ASSIGNMENT:
Please quote exactly the lines below from the line containing "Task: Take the" to the line containing "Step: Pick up", both lines included, and nothing else.

INPUT RECORDS:
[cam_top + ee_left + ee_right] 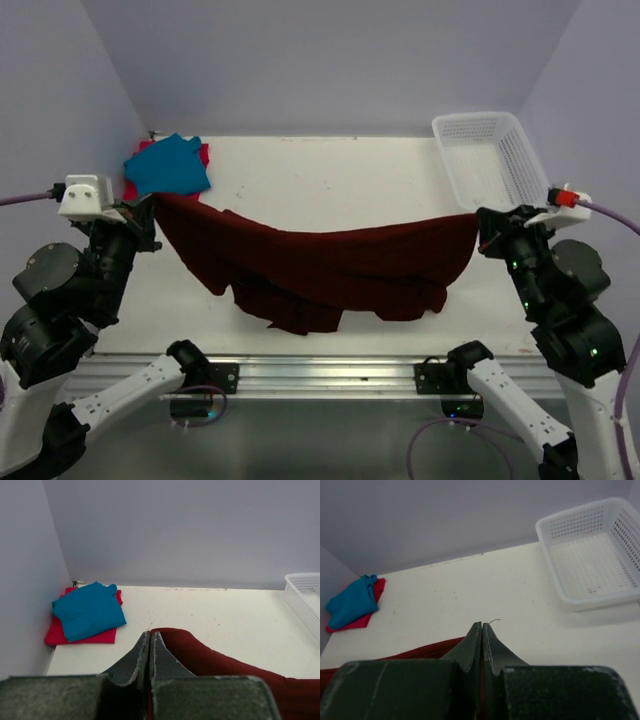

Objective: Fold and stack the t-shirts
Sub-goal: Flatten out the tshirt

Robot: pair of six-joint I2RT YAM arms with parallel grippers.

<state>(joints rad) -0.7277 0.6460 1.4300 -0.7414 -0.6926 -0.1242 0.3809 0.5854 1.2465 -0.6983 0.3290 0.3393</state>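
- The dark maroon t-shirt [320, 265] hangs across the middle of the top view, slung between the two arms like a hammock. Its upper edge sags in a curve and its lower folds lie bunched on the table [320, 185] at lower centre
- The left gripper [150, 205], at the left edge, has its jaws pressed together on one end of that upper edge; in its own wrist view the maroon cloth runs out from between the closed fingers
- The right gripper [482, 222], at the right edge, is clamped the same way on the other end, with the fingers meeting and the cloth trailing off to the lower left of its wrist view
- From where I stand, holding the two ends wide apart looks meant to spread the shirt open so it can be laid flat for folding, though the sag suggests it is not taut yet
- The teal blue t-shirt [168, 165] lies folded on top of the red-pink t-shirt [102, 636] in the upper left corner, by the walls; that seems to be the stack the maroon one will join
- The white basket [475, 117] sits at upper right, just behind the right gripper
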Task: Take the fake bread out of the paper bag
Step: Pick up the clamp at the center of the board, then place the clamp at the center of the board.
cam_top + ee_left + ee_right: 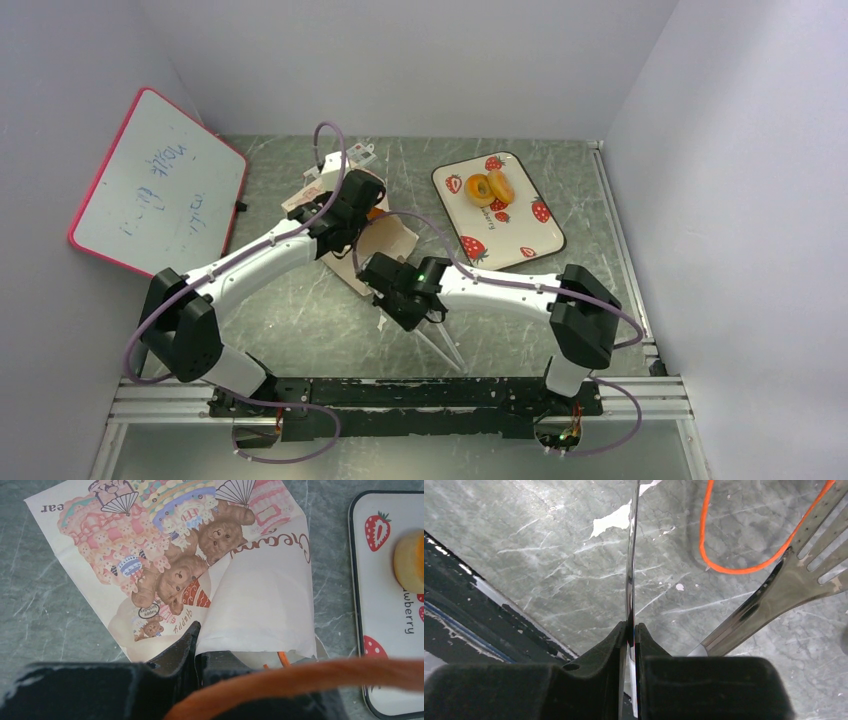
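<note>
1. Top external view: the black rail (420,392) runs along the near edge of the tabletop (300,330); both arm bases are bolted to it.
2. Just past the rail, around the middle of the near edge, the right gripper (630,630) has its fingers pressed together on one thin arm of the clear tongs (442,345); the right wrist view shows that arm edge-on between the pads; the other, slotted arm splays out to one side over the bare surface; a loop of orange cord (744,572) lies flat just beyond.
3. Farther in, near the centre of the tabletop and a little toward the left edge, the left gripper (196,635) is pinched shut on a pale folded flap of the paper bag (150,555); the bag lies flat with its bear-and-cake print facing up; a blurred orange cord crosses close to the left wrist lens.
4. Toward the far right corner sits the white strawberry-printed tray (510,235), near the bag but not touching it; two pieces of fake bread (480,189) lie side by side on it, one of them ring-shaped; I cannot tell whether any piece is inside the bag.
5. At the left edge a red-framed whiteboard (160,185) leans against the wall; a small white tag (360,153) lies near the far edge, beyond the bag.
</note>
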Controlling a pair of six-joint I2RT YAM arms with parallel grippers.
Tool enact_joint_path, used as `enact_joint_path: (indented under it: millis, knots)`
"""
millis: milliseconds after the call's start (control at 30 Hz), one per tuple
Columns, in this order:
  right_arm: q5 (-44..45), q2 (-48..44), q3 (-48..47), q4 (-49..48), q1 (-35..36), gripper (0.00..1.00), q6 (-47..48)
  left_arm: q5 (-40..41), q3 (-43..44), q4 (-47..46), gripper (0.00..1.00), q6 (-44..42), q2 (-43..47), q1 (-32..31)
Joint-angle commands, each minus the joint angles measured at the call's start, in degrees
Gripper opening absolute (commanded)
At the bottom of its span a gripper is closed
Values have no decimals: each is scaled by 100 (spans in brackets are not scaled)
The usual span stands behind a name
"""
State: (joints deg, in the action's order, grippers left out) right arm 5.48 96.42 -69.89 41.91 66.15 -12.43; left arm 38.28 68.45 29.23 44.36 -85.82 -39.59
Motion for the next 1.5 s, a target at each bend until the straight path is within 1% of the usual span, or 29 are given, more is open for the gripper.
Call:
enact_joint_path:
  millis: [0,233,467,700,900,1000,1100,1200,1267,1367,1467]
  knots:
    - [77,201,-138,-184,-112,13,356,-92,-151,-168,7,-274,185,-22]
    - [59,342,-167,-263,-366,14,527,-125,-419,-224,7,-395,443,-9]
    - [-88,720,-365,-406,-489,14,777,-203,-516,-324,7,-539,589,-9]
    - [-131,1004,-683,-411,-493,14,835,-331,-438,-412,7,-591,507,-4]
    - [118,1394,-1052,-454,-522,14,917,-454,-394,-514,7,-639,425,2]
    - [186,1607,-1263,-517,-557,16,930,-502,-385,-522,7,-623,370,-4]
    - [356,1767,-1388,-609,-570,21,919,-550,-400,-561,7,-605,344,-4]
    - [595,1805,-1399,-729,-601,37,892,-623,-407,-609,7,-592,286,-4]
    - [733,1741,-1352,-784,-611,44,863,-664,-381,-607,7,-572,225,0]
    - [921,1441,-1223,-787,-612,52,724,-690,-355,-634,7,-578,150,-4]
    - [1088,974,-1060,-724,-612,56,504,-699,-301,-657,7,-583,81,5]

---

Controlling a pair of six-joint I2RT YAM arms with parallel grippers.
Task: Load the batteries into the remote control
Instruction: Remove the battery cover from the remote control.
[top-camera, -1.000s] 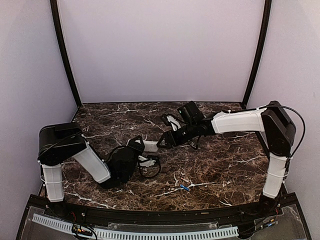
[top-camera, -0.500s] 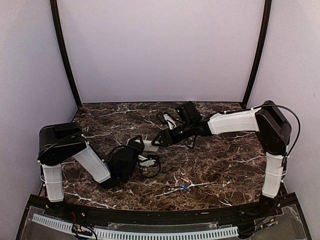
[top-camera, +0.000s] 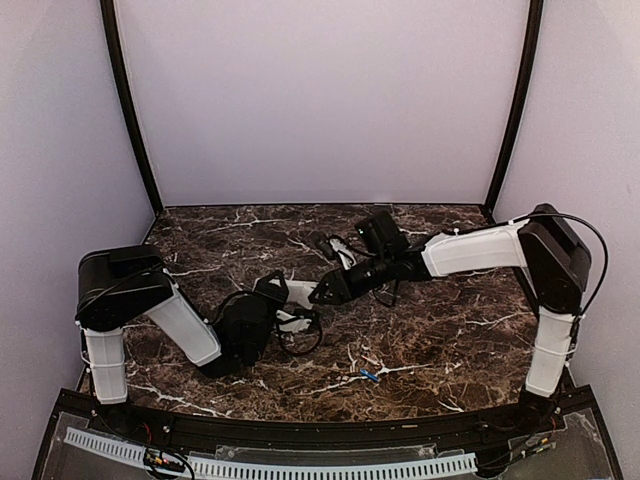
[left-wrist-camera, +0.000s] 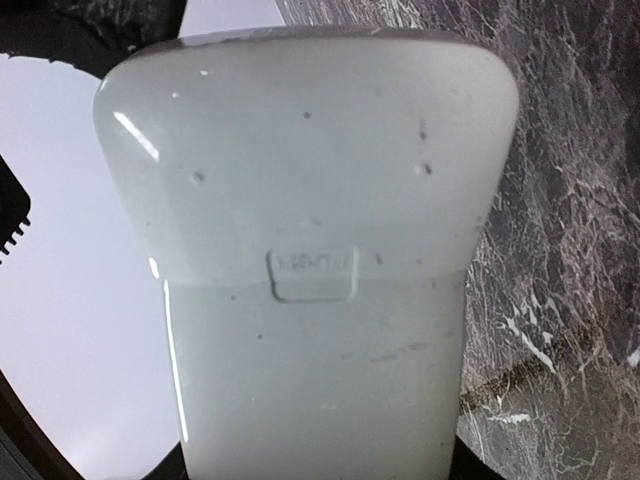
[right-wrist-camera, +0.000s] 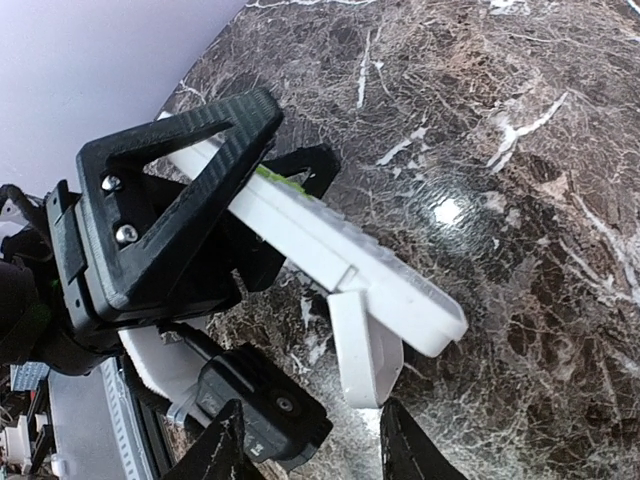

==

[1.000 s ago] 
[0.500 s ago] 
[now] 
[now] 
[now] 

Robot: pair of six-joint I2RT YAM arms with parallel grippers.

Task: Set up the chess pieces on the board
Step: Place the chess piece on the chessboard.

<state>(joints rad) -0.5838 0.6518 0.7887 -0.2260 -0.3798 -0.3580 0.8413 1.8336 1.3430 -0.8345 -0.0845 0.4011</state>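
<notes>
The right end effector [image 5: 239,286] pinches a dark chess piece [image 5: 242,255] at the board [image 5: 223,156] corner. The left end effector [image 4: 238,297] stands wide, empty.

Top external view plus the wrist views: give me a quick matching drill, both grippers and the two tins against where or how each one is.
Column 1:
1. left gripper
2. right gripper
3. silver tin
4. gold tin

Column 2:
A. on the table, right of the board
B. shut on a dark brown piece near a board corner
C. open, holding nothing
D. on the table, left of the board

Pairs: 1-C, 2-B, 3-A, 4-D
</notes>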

RESPONSE AREA:
Task: Take the fake bread out of the paper bag
Step: Pick up the clamp at the center of the board, then place the clamp at the center of the board.

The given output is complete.